Item: Does the Anna Nichole Smith age of celebrity — famous for being famous — suggest that a first-term U.S. Senator famous for a speech he made to the Democratic National Convention have a shot at being elected President of the United States? U.S. Sen. Barack Obama (D-Ill.) declared Saturday. The media loves this guy and, for the moment at least, he’s the beneficiary of its uncritical adulation. The suggestion here is not that he’s another Anna Nichole Smith, but to note that the public develops a fascination with some personalities and rewards them for being “famous.” I still think Hillary’s the Democratic nominee, but her capitulation to the party’s anti-war left in the face of Obama’s challenge erases any question about whether she has the strength of character to be President. She doesn’t. Like her husband, she’s a Poll Mold.
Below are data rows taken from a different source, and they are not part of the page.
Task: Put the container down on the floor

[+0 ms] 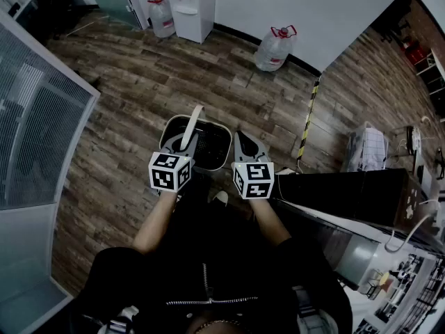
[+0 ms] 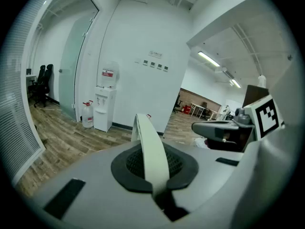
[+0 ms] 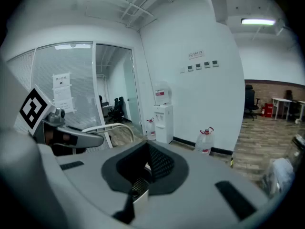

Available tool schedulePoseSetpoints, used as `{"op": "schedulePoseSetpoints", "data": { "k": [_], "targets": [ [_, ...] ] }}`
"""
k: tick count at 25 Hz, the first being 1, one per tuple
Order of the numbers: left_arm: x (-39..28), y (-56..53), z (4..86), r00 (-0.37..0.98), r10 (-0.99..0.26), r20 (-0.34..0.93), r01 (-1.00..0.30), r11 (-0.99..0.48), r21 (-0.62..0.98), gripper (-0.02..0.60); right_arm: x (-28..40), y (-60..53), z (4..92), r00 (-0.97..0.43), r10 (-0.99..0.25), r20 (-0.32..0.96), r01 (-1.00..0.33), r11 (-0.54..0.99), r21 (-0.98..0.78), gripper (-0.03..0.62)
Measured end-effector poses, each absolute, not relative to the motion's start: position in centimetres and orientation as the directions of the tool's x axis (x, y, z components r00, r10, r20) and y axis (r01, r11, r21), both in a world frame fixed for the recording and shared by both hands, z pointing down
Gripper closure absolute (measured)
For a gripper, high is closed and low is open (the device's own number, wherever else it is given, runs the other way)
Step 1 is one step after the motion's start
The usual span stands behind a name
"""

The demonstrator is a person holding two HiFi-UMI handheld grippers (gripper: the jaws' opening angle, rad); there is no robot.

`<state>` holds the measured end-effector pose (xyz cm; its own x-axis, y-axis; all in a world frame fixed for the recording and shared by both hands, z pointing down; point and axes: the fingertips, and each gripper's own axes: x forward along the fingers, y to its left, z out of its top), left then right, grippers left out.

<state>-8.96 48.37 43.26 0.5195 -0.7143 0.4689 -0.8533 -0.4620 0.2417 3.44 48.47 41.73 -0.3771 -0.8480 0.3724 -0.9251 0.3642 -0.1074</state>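
The container point(image 1: 171, 125) is a pale bin with a dark inside, held above the wood floor point(image 1: 125, 82) in front of the person. Its white strap handle point(image 1: 195, 113) arches upward. My left gripper point(image 1: 186, 142) is shut on that handle point(image 2: 150, 151), which runs between its jaws point(image 2: 155, 168). My right gripper point(image 1: 243, 142) sits at the bin's right edge. Its jaws point(image 3: 144, 175) look closed, with a small pale bit in the slit that I cannot identify. The right gripper view shows the handle point(image 3: 112, 127) and left gripper point(image 3: 71, 137) at the left. The bin's body is hidden in both gripper views.
A water dispenser point(image 1: 192, 5) and two large water bottles point(image 1: 162, 17) point(image 1: 275, 47) stand along the far wall. A glass partition point(image 1: 35, 124) is on the left, a black desk point(image 1: 348, 195) on the right, with a yellow-black strip point(image 1: 308, 120) and a pale bag point(image 1: 366, 148) near it.
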Motion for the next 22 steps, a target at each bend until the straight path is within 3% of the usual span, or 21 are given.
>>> {"op": "schedulePoseSetpoints", "data": {
  "k": [22],
  "targets": [
    [-7.2, 48.8, 43.2, 0.515, -0.712, 0.478, -0.856, -0.458, 0.24, 0.568, 6.3, 51.5, 41.4, -0.368, -0.865, 0.342, -0.93, 0.343, -0.133, 0.583]
  ]
}}
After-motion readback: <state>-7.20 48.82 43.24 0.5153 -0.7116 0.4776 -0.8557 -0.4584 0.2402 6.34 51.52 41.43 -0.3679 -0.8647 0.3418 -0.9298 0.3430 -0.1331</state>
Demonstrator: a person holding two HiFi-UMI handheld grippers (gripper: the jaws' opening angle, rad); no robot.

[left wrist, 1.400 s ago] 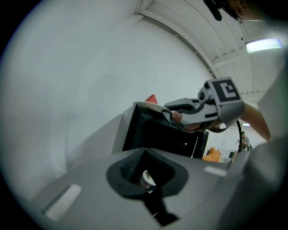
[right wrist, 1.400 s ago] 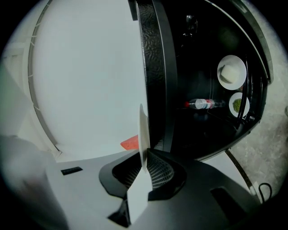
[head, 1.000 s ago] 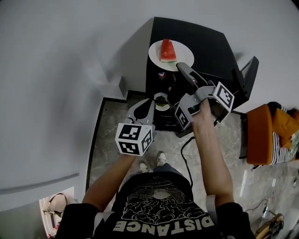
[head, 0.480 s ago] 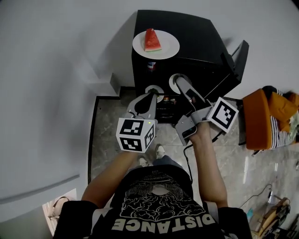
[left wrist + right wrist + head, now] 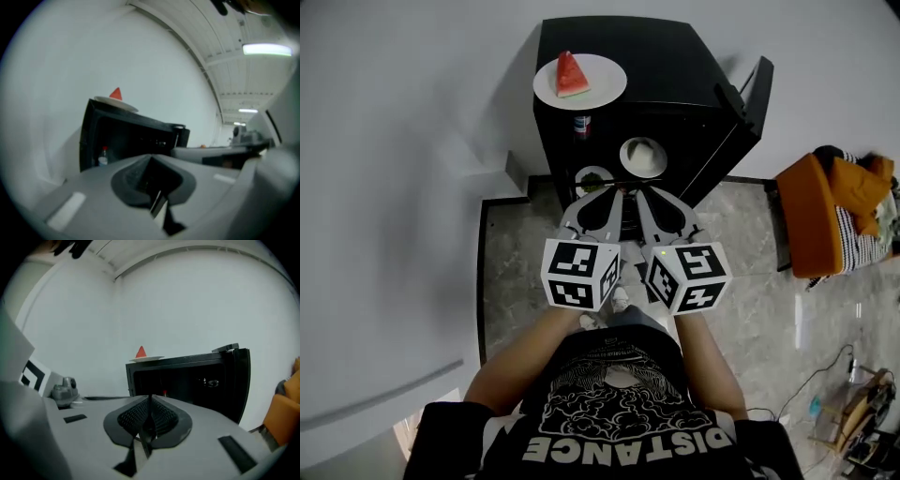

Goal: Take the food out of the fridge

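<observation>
Here the left gripper (image 5: 613,195) sits closed, empty; the right gripper (image 5: 641,195) has just been closing on nothing. Watermelon (image 5: 571,75) on a plate (image 5: 605,81) tops the open fridge (image 5: 675,66); shirt (image 5: 619,441) reads "DISTANCE".

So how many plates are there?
3: the watermelon plate on top of the fridge, a white dish and a smaller plate inside it. Others may be hidden.

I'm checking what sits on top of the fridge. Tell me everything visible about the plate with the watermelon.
The plate is round, white and smooth. It lies flat on top of the black fridge, near the front left corner in the head view. One watermelon wedge, red with a green rind, rests on its left half. Nothing else touches it.
</observation>
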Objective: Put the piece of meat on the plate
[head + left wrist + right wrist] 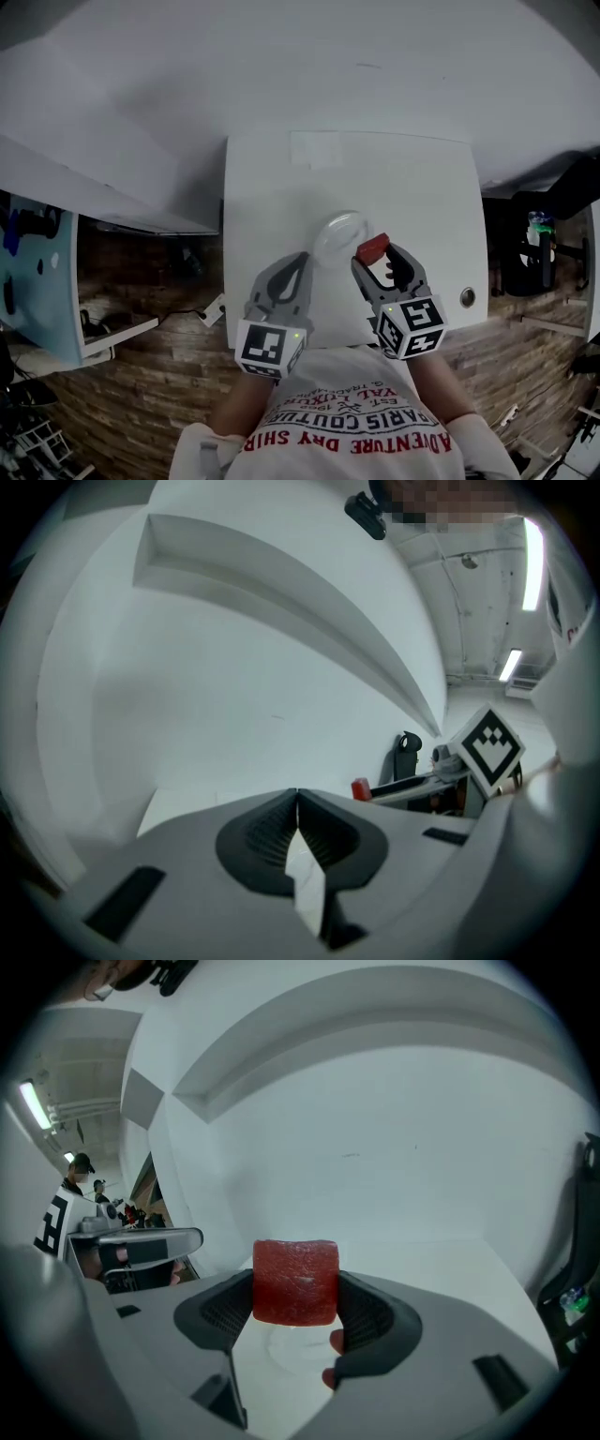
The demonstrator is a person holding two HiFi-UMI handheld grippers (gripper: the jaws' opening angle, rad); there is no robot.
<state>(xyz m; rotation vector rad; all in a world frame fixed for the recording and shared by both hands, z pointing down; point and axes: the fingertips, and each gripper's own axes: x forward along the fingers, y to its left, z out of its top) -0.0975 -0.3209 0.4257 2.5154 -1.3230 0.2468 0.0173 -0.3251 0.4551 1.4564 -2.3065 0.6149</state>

Item: I’ve never understood why any of us should get agitated about the so-called “Lexus lanes” on interstates, or by an airport security sytsem that allows frequent flyers to pay for a background screening check that would allow them to whiz through airport security lines. The idea that somebody could use their wealth to buy “special treatment” infuriates most Americans. Neither bothers me. Anything that shortens my line in traffic or in waiting to pass through airport screening suits me just fine.

Item: The Dixie Chicks win three top Grammys Sunday night. The judging standard for the Chicks is 20 percent music, 80 percent politics. In your eye, George Bush!